The system boundary starts with production of SS in an STP. The system boundary of various scenarios were covered with centrifugation, AD, TH, HTC, transportation and final disposal of residues to landfill. Moreover, the fuel consumption in transportation, electricity used in centrifugation, heating requirements of AD, TH and HTC and losses are included. Direct emissions released within the operation phase of each unit process, such as landfilling, AD, transportation, etc., are also accounted.

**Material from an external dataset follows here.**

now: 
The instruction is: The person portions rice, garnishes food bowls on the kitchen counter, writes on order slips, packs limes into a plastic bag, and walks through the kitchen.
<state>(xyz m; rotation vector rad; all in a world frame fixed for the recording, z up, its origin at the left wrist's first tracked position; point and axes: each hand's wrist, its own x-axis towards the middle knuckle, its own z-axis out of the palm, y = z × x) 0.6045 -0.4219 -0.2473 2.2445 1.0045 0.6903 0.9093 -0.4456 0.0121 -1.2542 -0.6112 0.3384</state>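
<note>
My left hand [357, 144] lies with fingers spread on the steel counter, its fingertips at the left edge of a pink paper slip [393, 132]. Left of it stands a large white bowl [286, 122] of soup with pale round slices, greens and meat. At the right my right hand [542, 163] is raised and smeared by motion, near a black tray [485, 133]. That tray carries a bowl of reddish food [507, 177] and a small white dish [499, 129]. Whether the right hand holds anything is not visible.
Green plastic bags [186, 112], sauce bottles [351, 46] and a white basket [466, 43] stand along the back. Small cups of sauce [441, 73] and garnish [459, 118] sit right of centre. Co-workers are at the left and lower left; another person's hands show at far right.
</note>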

The four scenarios identified for SS treatment and disposal were as follows:

Sludge centrifugation and landfilling with gas recovery

AD of SS followed by centrifugation and landfilling of digestate

SS pretreatment by TH followed by AD and landfilling of the solid fraction with gas recovery

Sludge dewatering followed by HTC and utilization of liquid fraction and solid hydrochar obtained after the pretreatment for resource recovery

Various SS treatment scenarios are illustrated in Figure 1, whereas the detailed description of each scenario along with the detailed calculation is provided in Section S2 (Supplemental Information). The GWP and energy input for each step of all above scenarios are presented in Table 1.

Figure 1.

Various sewage sludge treatment scenarios and system boundaries.

Table 1.

Global warming potential and energy input of considered scenarios.

	Scenario 1		Scenario 2		Scenario 3		Scenario 4
	Energy (MJ)	GHG (kgCO₂)	Energy (MJ)	GHG (kgCO₂)	Energy (MJ)	GHG (kgCO₂)	Energy (MJ)	GHG (kgCO₂)
Thermal hydrolysis	–	–	–	–	67,530.0	0.0	–	–
Anaerobic digestion	–	–	4886.0	294	−2246.0	177.0	−708.0	190.0
Centrifugation	1854.8	0.0	1855.0	0.0	–	–	1854.8	0.0
Hydrothermal carbonization	–	–	–	–	–	–	19,022.0	0.0
Energy content in hydrochar	–	–	–	–	–	–	−7243.9	0.0
Transportation	1023.0	8.0	1024.0	8.0	2047.0	14.0	26	0.2
Landfill operation	549.0	38.5	549.0	38.5	672.0	42.0	12	1
Landfill gas	−5461.0	1607.0	–	–	−1110.0	419.0	–	–
Total	−2034.2	1653.4	8314	340	−66,893	652.0	12,963.0	191.2

GHG: greenhouse gas.

Following assumptions were made during evaluation of various scenarios:

The impacts caused by infrastructure construction were not included in the analysis.

Indirect emissions were excluded from the calculation.

Direct CO₂ emissions from biological degradation of solids and the combustion of biomass, which is defined as ‘carbon neutral’, were also excluded from the calculation of GWP.

The electrical efficiency was 33%, whereas heating efficiency was assumed to be 50%.

The time horizon chosen for the study is 100 years for both emission inventory and impact assessment.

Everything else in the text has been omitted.